Secondo la Barat, gli archeologi si sono resi conto che le mura achemenidi furono attaccate e poi nuovamente restaurate in epoca romana. Tracce di combustione sono state scoperte all’interno della fortificazione e per il ripristino del recinto è stata utilizzata della malta tipicamente romana. Questi dettagli sono importanti perché fino all’anno scorso si pensava che l’ingresso di Porsuk nel mondo romano fosse avvenuto pacificamente.

Prima della conquista romana, all’inizio del I secolo d.C., i Monti del Tauro furono posti sotto l’egida di un satrapo, mantenendo la propria organizzazione politica sviluppatasi dopo la conquista di Alessandro Magno e l’emergere, dopo la sua morte nel 323 a.C., di un nuovo regno ellenistico.

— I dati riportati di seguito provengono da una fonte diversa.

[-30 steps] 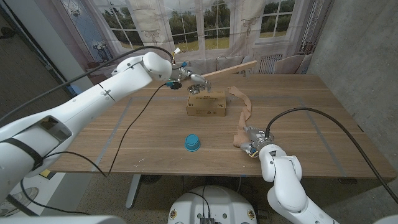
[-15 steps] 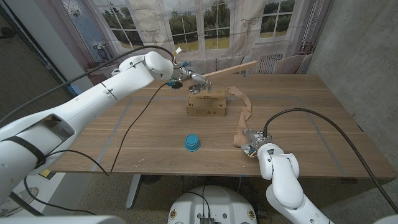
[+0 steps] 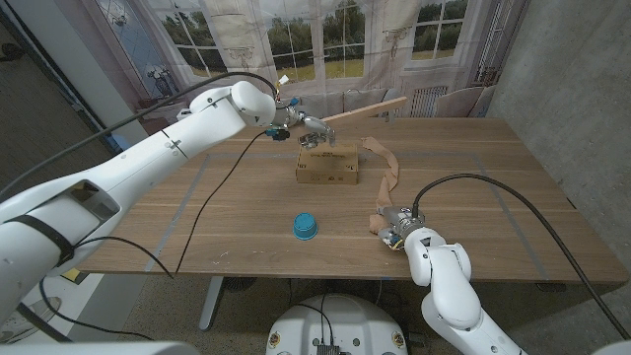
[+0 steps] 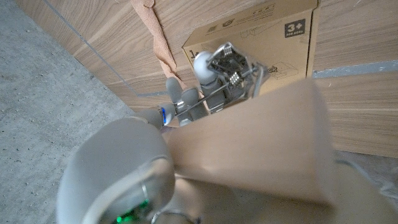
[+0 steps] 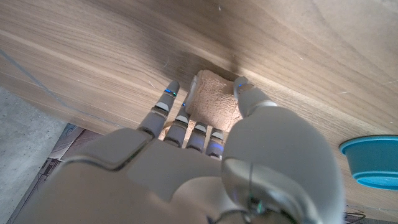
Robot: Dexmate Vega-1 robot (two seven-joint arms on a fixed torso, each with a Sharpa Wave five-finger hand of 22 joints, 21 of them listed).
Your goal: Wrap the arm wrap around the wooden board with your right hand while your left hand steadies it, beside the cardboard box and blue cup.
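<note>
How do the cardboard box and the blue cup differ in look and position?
The cardboard box is brown, rectangular and printed; the blue cup is round and plain. The box sits farther from the robot, under the left hand; the cup sits nearer the robot, with no hand over it. Both rest on the table.

A long wooden bench with pale inlaid lines stands in a daylit room, its far edge facing tall paned windows hung with sheer white curtains. Green trees and grass show through the glass. A white radiator sits below the right-hand window. A rough grey concrete wall rises on the right, above a speckled grey floor.
</note>
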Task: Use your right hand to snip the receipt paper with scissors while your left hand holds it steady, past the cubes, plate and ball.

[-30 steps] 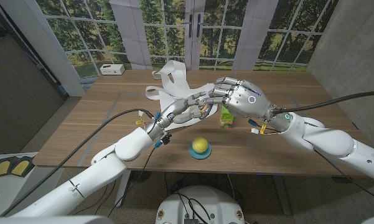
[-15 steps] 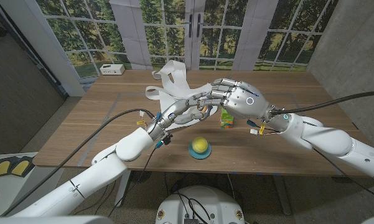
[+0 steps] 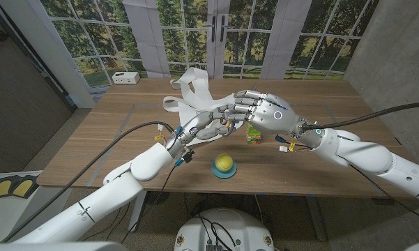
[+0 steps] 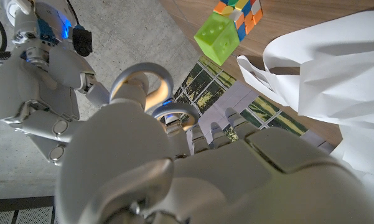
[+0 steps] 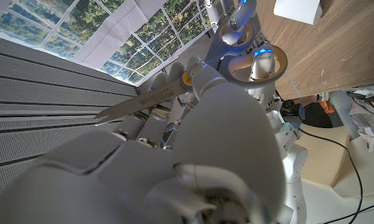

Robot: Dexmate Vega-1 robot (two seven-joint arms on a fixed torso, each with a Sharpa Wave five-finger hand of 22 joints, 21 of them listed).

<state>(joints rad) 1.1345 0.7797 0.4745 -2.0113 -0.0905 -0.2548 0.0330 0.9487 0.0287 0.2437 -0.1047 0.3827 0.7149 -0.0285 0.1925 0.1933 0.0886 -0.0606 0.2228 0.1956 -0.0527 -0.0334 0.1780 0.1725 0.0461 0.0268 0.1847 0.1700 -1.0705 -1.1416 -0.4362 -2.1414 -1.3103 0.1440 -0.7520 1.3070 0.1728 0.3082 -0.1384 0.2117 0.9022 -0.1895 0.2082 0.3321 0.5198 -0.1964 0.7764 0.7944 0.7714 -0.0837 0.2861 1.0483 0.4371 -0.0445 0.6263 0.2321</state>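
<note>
My two hands meet above the table's middle with the scissors (image 3: 228, 123) between them. In the right wrist view a finger of my left hand (image 3: 205, 128) passes through the orange handle loop, while my right hand (image 3: 270, 115) presses its thumb on the pivot, the blades (image 5: 143, 102) jutting past its fingers. The left wrist view has the grey handle loops (image 4: 143, 66) just beyond my left hand (image 4: 193, 180), and my right hand (image 4: 43, 93) reaches toward them. The white receipt paper (image 3: 195, 87) lies crumpled on the table behind the hands, untouched.
A green cube (image 4: 216, 31) and a multicoloured cube (image 4: 239, 11) sit just below my right hand. A yellow-green ball (image 3: 224, 162) rests on a small blue plate (image 3: 224, 174) near the front edge. A white box (image 3: 125, 77) stands at the back left.
My right hand has shifted a little left, closing in over the left hand's fingers and the scissors. The left arm has barely moved.
</note>
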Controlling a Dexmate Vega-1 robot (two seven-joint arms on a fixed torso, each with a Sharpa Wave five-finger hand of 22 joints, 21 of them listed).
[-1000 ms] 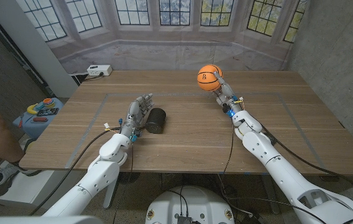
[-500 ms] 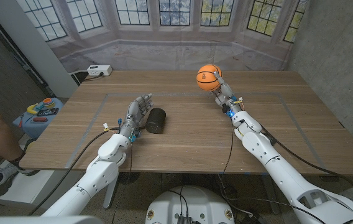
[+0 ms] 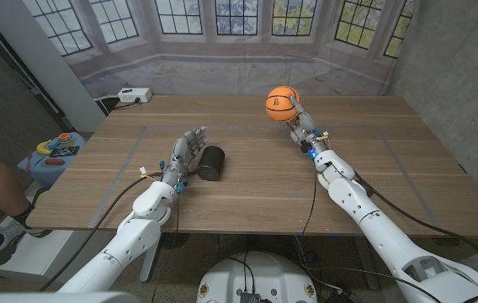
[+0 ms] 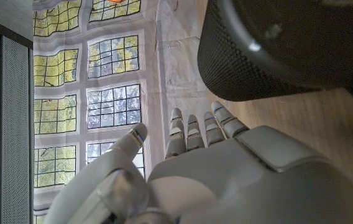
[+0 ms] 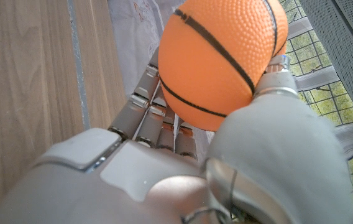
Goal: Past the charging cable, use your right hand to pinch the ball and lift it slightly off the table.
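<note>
Right hand [image 3: 300, 120] closed around small orange rubber basketball with black seams [image 3: 283, 104]; ball pinched between thumb and fingers [image 5: 153, 99], raised off wooden table [image 3: 264, 185] near far edge. Left hand [image 3: 185, 154] held empty, fingers loosely extended, just beside black mesh-covered cylindrical speaker [image 3: 212, 163], well apart from ball. White power strip [image 3: 135, 95] seen at far left table corner.

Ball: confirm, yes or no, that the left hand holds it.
No. The right hand pinches the ball; the left hand rests beside a black cylinder.
</note>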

Per quasi tre secoli, fino alla sua annessione all’Impero Romano, all’inizio del regno di Tiberio, un regno indigeno della Cappadocia si stanziò in questi territori difendendoli per quasi tre secoli. La Barat conferma che le fonti scritte non trattano  dell’annessione di questo regno nell’impero, lasciando intendere che la sua integrazione non avesse posto problemi. Tuttavia, l’attacco e poi la riparazione delle fortificazioni di Porsuk indicano che esisteva almeno una forma di resistenza locale, forse quella di un potentato stabilitosi proprio a Porsuk.

I Cappadoci, dunque, non si erano lasciati annettere tranquillamente dal formidabile ma installata, con le armi, la Pax Romana, si adagiarono e costruirono numerosi edifici ai piedi dell’antica via di comunicazione che saranno oggetto di una prossima campagna di restauro.